Anna Karenina by graf Leo Tolstoy
Chapter 163
1363 words | Chapter 163
Kitty was particularly glad of a chance of being alone with her
husband, for she had noticed the shade of mortification that had passed
over his face—always so quick to reflect every feeling—at the moment
when he had come onto the terrace and asked what they were talking of,
and had got no answer.
When they had set off on foot ahead of the others, and had come out of
sight of the house onto the beaten dusty road, marked with rusty wheels
and sprinkled with grains of corn, she clung faster to his arm and
pressed it closer to her. He had quite forgotten the momentary
unpleasant impression, and alone with her he felt, now that the thought
of her approaching motherhood was never for a moment absent from his
mind, a new and delicious bliss, quite pure from all alloy of sense, in
the being near to the woman he loved. There was no need of speech, yet
he longed to hear the sound of her voice, which like her eyes had
changed since she had been with child. In her voice, as in her eyes,
there was that softness and gravity which is found in people
continually concentrated on some cherished pursuit.

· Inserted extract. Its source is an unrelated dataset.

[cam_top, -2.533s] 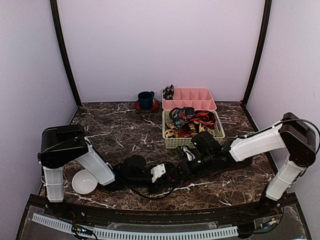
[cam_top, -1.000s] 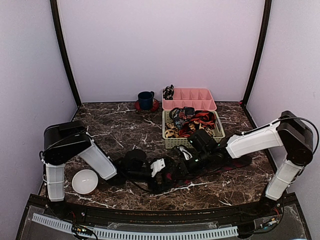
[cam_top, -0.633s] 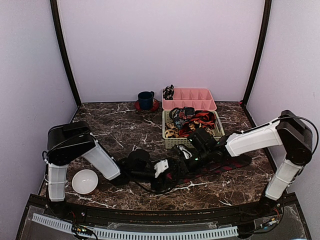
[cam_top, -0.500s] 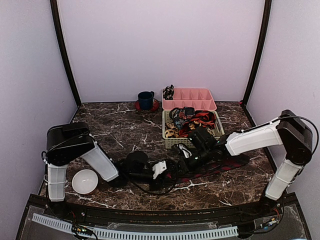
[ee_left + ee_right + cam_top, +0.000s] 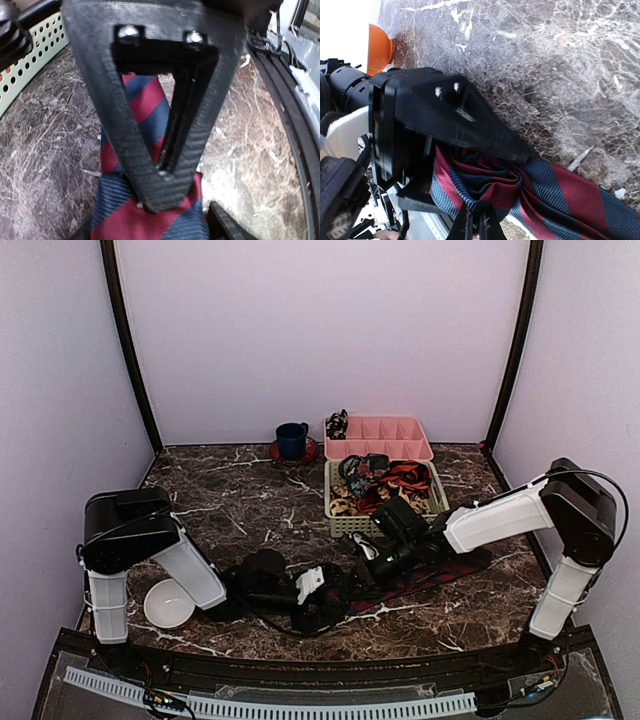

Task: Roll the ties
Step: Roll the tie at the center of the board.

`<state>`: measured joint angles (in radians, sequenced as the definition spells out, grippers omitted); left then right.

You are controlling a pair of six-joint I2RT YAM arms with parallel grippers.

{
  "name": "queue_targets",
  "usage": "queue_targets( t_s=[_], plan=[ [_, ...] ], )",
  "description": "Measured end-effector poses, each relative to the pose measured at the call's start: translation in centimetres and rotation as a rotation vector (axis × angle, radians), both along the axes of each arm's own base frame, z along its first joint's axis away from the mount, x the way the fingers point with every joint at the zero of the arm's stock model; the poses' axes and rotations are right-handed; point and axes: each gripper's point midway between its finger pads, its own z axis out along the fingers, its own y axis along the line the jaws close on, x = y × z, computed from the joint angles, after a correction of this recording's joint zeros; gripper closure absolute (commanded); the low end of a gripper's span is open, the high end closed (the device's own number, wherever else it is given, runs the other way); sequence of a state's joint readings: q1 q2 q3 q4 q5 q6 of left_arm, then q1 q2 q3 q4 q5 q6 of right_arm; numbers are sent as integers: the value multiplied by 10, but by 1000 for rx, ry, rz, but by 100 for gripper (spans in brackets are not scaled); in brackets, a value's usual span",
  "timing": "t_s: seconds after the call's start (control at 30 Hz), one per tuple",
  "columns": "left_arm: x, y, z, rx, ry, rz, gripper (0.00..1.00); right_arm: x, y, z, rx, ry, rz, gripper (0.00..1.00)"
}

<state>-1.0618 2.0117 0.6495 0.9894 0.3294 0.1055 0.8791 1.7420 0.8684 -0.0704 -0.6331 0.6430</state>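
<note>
There the left end effector (image 5: 167, 172) was, clamped flat on the striped tie (image 5: 142, 102), jaws together with the cloth between them, near the middle of the bench's (image 5: 230, 490) near edge. The right end effector (image 5: 476, 214) sat nose to nose with it, fingers pinched almost together on the bunched fold of the same tie. The rest of the tie lay flat toward the right edge, partly under the right arm.

Tight quarters: the green basket (image 5: 345, 525), heaped with loose ties (image 5: 400, 478), stood just beyond both wrists. Behind it at the far edge, the pink tray (image 5: 395, 430) held a leopard-print coil (image 5: 337, 423) in its left end compartment, with a blue mug (image 5: 292, 440) on a red saucer (image 5: 275, 453) beside it. A white bowl (image 5: 168, 602) sat by the near left corner, against the left arm. A black cable (image 5: 272, 624) looped on the bench by the left end effector.
</note>
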Motion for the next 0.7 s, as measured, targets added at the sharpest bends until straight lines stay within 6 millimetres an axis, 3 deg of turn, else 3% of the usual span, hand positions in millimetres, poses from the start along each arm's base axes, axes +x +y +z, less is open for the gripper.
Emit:
queue_targets(
  t_s=[0.07,0.27,0.37,0.53,0.6,0.7],
  plan=[
    [0,0,0,-3,-8,6,2,1,-1,-1,2,0,-3,100],
    [-3,-3,0,0,-35,19,4,3,-1,0,10,-4,-7,100],
    [2,-11,-1,-3,-50,33,18,2,-1,0,11,-2,-5,100],
    [10,-14,-1,-6,-56,68,56,2,0,1,12,0,-4,100],
    [12,-14,-1,-6,-53,78,64,3,1,3,15,0,-3,100],
    [13,-14,-1,-7,-44,84,68,5,1,4,15,-5,-1,100]
  ],
)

“So you’re not tired? Lean more on me,” said he.
“No, I’m so glad of a chance of being alone with you, and I must own,
though I’m happy with them, I do regret our winter evenings alone.”

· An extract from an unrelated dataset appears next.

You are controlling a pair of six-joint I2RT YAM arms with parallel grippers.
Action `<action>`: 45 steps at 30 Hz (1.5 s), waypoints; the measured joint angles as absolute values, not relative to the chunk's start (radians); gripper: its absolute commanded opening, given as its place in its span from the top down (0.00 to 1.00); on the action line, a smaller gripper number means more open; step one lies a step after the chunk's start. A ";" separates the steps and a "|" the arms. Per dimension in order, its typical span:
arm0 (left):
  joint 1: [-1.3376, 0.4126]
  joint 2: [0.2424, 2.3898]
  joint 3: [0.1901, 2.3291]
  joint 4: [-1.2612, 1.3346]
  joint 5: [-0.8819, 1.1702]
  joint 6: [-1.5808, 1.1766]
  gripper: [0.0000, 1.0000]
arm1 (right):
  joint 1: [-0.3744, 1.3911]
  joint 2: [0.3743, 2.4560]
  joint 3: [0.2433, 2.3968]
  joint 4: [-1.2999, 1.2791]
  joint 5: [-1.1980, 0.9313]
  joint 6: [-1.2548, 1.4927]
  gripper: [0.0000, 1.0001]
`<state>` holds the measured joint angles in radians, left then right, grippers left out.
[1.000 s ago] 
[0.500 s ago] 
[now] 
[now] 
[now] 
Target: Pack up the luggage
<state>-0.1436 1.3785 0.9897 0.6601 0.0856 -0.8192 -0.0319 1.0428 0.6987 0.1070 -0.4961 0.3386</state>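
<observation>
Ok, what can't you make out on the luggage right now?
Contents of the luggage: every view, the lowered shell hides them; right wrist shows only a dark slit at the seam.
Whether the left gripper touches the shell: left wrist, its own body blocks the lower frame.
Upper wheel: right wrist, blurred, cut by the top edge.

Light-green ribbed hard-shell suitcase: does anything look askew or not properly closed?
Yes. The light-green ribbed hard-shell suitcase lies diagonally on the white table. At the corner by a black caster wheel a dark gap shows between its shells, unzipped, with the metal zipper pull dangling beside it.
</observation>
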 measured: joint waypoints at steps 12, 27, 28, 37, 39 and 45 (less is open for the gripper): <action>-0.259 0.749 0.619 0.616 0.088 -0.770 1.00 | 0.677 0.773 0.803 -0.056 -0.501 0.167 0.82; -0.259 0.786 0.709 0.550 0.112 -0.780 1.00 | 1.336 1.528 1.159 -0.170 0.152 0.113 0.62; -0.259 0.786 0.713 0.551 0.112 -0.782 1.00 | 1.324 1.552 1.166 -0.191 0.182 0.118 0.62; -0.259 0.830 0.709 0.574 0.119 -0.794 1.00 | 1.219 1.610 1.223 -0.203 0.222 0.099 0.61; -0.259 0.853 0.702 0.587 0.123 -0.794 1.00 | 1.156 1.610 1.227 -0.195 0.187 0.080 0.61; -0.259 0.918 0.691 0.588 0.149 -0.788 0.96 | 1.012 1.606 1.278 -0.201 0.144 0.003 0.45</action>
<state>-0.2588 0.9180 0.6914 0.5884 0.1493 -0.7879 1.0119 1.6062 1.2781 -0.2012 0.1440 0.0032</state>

“That was good, but this is even better. Both are better,” he said,
squeezing her hand.
“Do you know what we were talking about when you came in?”
“About jam?”
“Oh, yes, about jam too; but afterwards, about how men make offers.”
“Ah!” said Levin, listening more to the sound of her voice than to the
words she was saying, and all the while paying attention to the road,
which passed now through the forest, and avoiding places where she
might make a false step.
“And about Sergey Ivanovitch and Varenka. You’ve noticed?... I’m very
anxious for it,” she went on. “What do you think about it?” And she
peeped into his face.
“I don’t know what to think,” Levin answered, smiling. “Sergey seems
very strange to me in that way. I told you, you know....”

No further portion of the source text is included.